Zidarn Mihaela, Kosnik Mitja, Drinovec Igor
University Clinic of Respiratory and Allergic Diseases, Golnik 36, 4204 Golnik, Slovenia.
Acta Dermatovenerol Alp Pannonica Adriat. 2007 Mar;16(1):31-3.
Current guidelines for venom immunotherapy suggest that immunotherapy should be performed only in patients with IgE mediated systemic reactions. However, opinions on the diagnosis and treatment of patients with systemic reactions in the absence of IgE are quite varied. We present a patient with a history of atypical systemic reactions after a bee sting. Skin tests and specific IgE for bee venom were negative.
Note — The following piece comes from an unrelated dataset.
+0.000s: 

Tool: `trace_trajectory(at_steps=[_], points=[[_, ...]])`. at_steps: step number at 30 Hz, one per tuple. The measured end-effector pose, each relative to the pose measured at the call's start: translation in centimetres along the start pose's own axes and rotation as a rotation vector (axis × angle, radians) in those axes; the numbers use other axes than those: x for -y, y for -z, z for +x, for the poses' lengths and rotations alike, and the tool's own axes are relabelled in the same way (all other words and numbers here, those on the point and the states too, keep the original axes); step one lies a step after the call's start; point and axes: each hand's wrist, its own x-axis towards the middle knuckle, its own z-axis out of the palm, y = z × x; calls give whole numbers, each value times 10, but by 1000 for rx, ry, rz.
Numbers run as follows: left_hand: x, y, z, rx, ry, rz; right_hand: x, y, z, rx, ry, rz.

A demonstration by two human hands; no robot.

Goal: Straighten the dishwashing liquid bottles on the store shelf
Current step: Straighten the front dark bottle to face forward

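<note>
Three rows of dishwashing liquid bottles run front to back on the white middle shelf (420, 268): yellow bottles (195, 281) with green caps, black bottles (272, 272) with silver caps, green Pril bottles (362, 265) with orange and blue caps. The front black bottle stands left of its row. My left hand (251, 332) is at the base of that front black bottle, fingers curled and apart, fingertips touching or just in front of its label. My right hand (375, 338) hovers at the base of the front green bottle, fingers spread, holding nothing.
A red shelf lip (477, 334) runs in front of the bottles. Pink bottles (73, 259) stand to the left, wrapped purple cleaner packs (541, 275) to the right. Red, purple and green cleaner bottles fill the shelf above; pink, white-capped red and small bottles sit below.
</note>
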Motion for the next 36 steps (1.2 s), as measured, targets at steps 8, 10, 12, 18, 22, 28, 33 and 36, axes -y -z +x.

We performed a sting provocation test in order to characterize the nature and mechanism of reaction. The provocation test was positive and mast cell activation was proved by tryptase elevation. We decided to treat the patient with immunotherapy. After beginning immunotherapy we were able to detect specific IgE for bee venom in the serum.
目前的毒液免疫疗法指南建议,免疫疗法应仅在有IgE介导的全身反应的患者中进行。然而,对于无IgE的全身反应患者的诊断和治疗,意见差异很大。我们报告一名有蜜蜂蜇伤后非典型全身反应病史的患者。蜜蜂毒液的皮肤试验和特异性IgE均为阴性。为了明确反应的性质和机制,我们进行了蜇刺激发试验。激发试验呈阳性,且类胰蛋白酶升高证明肥大细胞被激活。我们决定对该患者进行免疫疗法治疗。开始免疫疗法后,我们能够在血清中检测到针对蜜蜂毒液的特异性IgE。